The new head of the Environmental Protection has a history of suing the agency for trying to do its job.

By Wendell Berry

Manifesto: The Mad Farmer Liberation Front

Love the quick profit, the annual raise,
vacation with pay. Want more 
of everything ready made. Be afraid 
to know your neighbors and to die.
And you will have a window in your head.
Not even your future will be a mystery 
any more. Your mind will be punched in a card 
and shut away in a little drawer.
When they want you to buy something 
they will call you. When they want you
to die for profit they will let you know. 
So, friends, every day do something
that won’t compute. Love the Lord. 
Love the world. Work for nothing. 
Take all that you have and be poor.
Love someone who does not deserve it. 
Denounce the government and embrace 
the flag.
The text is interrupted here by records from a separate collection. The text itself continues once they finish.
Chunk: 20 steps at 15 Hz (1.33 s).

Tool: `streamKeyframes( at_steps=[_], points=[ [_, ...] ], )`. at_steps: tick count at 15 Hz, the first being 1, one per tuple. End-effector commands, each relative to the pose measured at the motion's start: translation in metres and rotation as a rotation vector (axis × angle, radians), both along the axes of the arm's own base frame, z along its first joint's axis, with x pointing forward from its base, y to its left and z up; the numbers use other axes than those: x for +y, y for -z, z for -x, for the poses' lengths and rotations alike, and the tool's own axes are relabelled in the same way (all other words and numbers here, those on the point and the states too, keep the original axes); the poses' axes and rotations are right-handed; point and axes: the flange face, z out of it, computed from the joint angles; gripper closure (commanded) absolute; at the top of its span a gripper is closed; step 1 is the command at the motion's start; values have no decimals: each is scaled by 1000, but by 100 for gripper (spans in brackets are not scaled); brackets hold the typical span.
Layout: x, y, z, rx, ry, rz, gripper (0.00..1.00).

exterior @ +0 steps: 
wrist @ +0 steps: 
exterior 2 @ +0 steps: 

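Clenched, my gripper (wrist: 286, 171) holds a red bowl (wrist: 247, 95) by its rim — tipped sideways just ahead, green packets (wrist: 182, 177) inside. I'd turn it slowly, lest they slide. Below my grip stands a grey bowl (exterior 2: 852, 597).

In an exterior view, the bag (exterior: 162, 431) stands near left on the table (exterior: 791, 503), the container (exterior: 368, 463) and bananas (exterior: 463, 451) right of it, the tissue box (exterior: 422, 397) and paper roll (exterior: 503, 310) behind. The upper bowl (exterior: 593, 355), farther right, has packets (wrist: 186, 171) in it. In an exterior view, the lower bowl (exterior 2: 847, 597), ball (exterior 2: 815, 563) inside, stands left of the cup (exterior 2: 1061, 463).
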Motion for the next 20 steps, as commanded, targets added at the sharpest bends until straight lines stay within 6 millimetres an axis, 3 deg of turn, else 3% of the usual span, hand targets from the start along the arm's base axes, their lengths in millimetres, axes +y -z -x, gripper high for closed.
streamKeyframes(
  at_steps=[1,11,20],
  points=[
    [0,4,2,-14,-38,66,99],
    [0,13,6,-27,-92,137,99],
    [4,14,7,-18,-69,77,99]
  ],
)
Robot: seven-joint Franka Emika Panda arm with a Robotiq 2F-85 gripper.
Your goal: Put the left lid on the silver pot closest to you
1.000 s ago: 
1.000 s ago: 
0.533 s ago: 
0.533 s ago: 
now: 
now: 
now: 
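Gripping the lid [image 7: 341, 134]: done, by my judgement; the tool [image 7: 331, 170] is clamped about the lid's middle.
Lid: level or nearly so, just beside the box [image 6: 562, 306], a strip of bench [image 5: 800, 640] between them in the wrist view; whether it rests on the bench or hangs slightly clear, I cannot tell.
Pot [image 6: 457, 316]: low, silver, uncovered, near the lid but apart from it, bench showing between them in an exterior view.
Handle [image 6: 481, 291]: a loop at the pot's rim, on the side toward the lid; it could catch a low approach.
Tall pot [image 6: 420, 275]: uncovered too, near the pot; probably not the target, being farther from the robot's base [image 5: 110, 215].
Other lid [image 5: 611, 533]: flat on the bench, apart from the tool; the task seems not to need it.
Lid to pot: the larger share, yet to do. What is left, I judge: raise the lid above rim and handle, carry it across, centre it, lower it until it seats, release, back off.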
Hope to live in that free 
republic for which it stands. 
Give your approval to all you cannot
understand. Praise ignorance, for what man 
has not encountered he has not destroyed.
Ask the questions that have no answers. 
Invest in the millennium. Plant sequoias.
Say that your main crop is the forest
that you did not plant,
that you will not live to harvest.

Say that the leaves are harvested 
when they have rotted into the mold.
Call that profit. Prophesy such returns.
Put your faith in the two inches of humus 
that will build under the trees
every thousand years.
Listen to carrion—put your ear
close, and hear the faint chattering
of the songs that are to come. 
Expect the end of the world. Laugh. 
Laughter is immeasurable. Be joyful
though you have considered all the facts. 
So long as women do not go cheap 
for power, please women more than men.
Ask yourself: Will this satisfy 
a woman satisfied to bear a child?
Will this disturb the sleep 
of a woman near to giving birth? 
Go with your love to the fields.
Lie easy in the shade. Rest your head 
in her lap. Swear allegiance 
to what is nighest your thoughts.
As soon as the generals and the politicos 
can predict the motions of your mind, 
lose it. Leave it as a sign 
to mark the false trail, the way 
you didn’t go. Be like the fox 
who makes more tracks than necessary, 
some in the wrong direction.
Practice resurrection.

Wendell Berry is a poet, farmer, and environmentalist in Kentucky. This poem, first published in 1973, is reprinted by permission of the author and appears in his “New Collected Poems” (Counterpoint).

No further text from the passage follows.